● Problem to work on: However many lines the data holds, transcribe them all exactly.

——————

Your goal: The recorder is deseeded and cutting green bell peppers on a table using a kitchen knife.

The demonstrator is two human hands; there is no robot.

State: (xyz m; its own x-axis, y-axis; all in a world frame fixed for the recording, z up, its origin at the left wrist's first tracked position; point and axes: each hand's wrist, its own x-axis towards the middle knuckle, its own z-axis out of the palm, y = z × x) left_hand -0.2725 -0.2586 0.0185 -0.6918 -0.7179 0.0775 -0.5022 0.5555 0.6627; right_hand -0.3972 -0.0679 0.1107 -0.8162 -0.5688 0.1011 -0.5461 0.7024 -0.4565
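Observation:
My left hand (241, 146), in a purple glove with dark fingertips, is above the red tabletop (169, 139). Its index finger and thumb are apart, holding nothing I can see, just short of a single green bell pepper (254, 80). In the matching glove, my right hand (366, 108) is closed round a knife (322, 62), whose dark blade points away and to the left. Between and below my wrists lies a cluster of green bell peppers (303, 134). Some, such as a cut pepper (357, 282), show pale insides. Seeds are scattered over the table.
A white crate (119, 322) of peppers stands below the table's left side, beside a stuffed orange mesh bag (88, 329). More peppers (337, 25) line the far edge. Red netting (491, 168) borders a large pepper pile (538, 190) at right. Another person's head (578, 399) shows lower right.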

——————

● Problem solution:
Your goal: The recorder is deseeded and cutting green bell peppers on a table using a kitchen knife.

The demonstrator is two human hands; there is no robot.

State: (xyz m; its own x-axis, y-axis; all in a world frame fixed for the recording, z up, its origin at the left wrist's first tracked position; point and axes: each hand's wrist, its own x-axis towards the middle knuckle, its own z-axis out of the palm, y = z × x) left_hand -0.2725 -0.2586 0.0185 -0.6918 -0.7179 0.0775 -0.5022 0.5555 0.6627; right_hand -0.3972 -0.0679 0.1107 -0.8162 -0.5688 0.1011 -0.5461 0.7024 -0.4565
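Observation:
My left hand (241, 146), in a purple glove with dark fingertips, is above the red tabletop (169, 139). Its index finger and thumb are apart, holding nothing I can see, just short of a single green bell pepper (254, 80). In the matching glove, my right hand (366, 108) is closed round a knife (322, 62), whose dark blade points away and to the left. Between and below my wrists lies a cluster of green bell peppers (303, 134). Some, such as a cut pepper (357, 282), show pale insides. Seeds are scattered over the table.
A white crate (119, 322) of peppers stands below the table's left side, beside a stuffed orange mesh bag (88, 329). More peppers (337, 25) line the far edge. Red netting (491, 168) borders a large pepper pile (538, 190) at right. Another person's head (578, 399) shows lower right.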

What the exercise asked for is now done.